The answer must be an exact copy of the lines from the top of the listing below through the line with "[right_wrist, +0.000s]", with no pictures.
Start of COLLECTED MATERIAL
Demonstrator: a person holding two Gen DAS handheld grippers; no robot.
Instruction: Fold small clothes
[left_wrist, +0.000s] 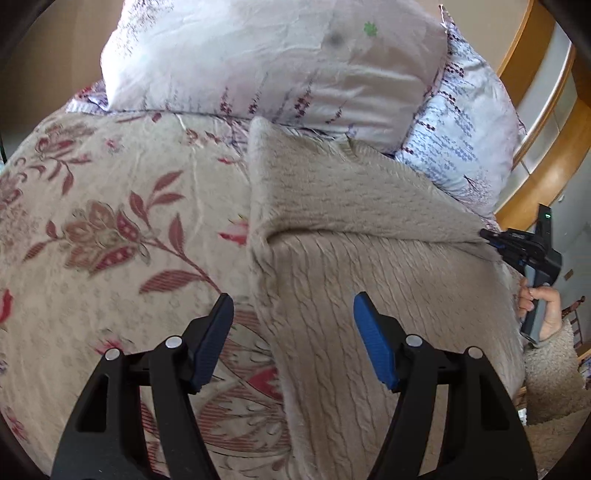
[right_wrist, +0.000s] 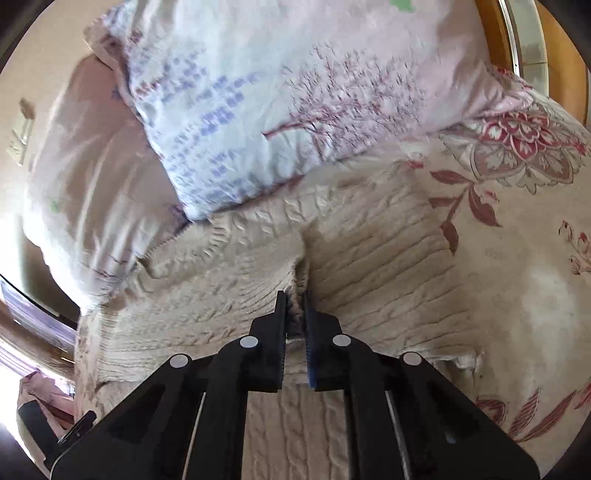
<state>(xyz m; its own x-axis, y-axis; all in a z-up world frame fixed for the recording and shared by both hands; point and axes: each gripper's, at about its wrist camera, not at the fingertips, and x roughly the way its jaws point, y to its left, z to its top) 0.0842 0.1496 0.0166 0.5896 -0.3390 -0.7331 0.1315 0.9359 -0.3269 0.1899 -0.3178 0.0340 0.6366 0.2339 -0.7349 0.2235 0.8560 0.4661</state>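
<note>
Right gripper is pinching a fold of the beige cable-knit sweater, jaws nearly closed with knit bunched between them, probably so it can drag that edge across for the next fold. Left gripper is hovering with jaws wide, holding nothing, over the sweater's left edge. Sweater's lying on the beige floral bedspread, its top end tucked against the pale printed pillows, and those are crowding the space for flattening it out.
</note>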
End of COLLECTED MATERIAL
REPLY >>
Demonstrator: a person holding two Gen DAS handheld grippers; no robot.
Instruction: Fold small clothes
[left_wrist, +0.000s] 
[right_wrist, +0.000s] 

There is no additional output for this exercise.